● WORK TO BE COMPLETED: Extract the listing in its entirety, keeping each line identical to the original.

● INFORMATION SHOWN:
◇ ◇ ◇

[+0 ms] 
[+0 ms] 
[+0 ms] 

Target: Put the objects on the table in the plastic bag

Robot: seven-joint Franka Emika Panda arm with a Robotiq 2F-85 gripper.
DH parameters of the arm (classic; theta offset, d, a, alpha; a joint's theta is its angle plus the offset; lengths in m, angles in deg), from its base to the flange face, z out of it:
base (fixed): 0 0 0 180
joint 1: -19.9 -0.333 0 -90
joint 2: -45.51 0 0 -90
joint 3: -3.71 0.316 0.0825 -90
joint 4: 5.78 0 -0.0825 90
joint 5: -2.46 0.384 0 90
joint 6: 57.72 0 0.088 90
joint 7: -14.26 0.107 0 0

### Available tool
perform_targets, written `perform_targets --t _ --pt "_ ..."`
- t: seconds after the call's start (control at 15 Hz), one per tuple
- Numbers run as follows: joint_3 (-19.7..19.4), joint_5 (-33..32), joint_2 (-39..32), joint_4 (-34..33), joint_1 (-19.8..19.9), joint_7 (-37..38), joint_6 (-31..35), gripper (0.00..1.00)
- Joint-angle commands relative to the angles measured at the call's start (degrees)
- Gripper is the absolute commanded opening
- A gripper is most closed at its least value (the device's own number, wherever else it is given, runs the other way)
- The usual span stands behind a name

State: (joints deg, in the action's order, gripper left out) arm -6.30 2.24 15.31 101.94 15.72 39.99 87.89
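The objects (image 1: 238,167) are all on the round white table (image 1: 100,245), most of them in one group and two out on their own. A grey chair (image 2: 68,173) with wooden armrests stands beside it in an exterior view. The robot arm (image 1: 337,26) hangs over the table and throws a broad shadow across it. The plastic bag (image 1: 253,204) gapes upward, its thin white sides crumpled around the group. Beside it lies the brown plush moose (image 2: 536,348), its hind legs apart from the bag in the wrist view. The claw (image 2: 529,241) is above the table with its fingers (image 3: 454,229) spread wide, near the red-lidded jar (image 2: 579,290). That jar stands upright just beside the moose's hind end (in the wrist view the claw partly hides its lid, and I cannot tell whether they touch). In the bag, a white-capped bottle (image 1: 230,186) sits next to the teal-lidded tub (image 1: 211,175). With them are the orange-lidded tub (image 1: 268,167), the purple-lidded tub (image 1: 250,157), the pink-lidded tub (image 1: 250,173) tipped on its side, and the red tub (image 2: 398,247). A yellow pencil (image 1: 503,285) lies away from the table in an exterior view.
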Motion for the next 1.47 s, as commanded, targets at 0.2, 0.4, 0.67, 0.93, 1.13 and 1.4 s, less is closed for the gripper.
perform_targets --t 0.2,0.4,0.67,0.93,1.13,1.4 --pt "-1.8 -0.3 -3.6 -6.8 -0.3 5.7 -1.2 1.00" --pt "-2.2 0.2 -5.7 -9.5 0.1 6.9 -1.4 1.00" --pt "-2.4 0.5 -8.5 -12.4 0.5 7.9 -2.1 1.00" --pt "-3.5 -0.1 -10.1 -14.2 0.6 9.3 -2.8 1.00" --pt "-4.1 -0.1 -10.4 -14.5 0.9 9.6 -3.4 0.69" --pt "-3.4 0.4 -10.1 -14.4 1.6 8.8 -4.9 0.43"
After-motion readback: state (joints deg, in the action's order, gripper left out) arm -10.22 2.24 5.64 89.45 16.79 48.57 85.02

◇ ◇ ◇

● ANSWER:
[+0 ms] 
[+0 ms] 
[+0 ms] 

Target: Put the objects on the table in the plastic bag

Robot: seven-joint Franka Emika Panda arm with a Robotiq 2F-85 gripper.
DH parameters of the arm (classic; theta offset, d, a, alpha; a joint's theta is its angle plus the offset; lengths in m, angles in deg), from its base to the flange face, z out of it:
base (fixed): 0 0 0 180
joint 1: -19.9 -0.333 0 -90
joint 2: -45.51 0 0 -90
joint 3: -3.71 0.316 0.0825 -90
joint 4: 5.78 0 -0.0825 90
joint 5: -2.46 0.384 0 90
joint 6: 57.72 0 0.088 90
joint 7: -14.26 0.107 0 0

### Available tool
perform_targets, written `perform_targets --t _ --pt "_ ..."`
- t: seconds after the call's start (control at 15 Hz), one per tuple
- Numbers run as follows: joint_3 (-19.7..19.4), joint_5 (-33..32), joint_2 (-39..32), joint_4 (-34..33), joint_1 (-19.8..19.9), joint_7 (-37..38), joint_6 (-31..35), gripper (0.00..1.00)
- Joint-angle commands relative to the angles measured at the call's start (degrees)
- Gripper is the absolute commanded opening
- A gripper is most closed at its least value (the device's own number, wherever else it is given, runs the other way)
- The usual span stands behind a name

State: (joints deg, in the action's order, gripper left out) arm -6.30 2.24 15.31 101.94 15.72 39.99 87.89
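The objects (image 1: 238,167) are all on the round white table (image 1: 100,245), most of them in one group and two out on their own. A grey chair (image 2: 68,173) with wooden armrests stands beside it in an exterior view. The robot arm (image 1: 337,26) hangs over the table and throws a broad shadow across it. The plastic bag (image 1: 253,204) gapes upward, its thin white sides crumpled around the group. Beside it lies the brown plush moose (image 2: 536,348), its hind legs apart from the bag in the wrist view. The claw (image 2: 529,241) is above the table with its fingers (image 3: 454,229) spread wide, near the red-lidded jar (image 2: 579,290). That jar stands upright just beside the moose's hind end (in the wrist view the claw partly hides its lid, and I cannot tell whether they touch). In the bag, a white-capped bottle (image 1: 230,186) sits next to the teal-lidded tub (image 1: 211,175). With them are the orange-lidded tub (image 1: 268,167), the purple-lidded tub (image 1: 250,157), the pink-lidded tub (image 1: 250,173) tipped on its side, and the red tub (image 2: 398,247). A yellow pencil (image 1: 503,285) lies away from the table in an exterior view.
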Motion for the next 1.47 s, as commanded, targets at 0.2, 0.4, 0.67, 0.93, 1.13 and 1.4 s, less is closed for the gripper.
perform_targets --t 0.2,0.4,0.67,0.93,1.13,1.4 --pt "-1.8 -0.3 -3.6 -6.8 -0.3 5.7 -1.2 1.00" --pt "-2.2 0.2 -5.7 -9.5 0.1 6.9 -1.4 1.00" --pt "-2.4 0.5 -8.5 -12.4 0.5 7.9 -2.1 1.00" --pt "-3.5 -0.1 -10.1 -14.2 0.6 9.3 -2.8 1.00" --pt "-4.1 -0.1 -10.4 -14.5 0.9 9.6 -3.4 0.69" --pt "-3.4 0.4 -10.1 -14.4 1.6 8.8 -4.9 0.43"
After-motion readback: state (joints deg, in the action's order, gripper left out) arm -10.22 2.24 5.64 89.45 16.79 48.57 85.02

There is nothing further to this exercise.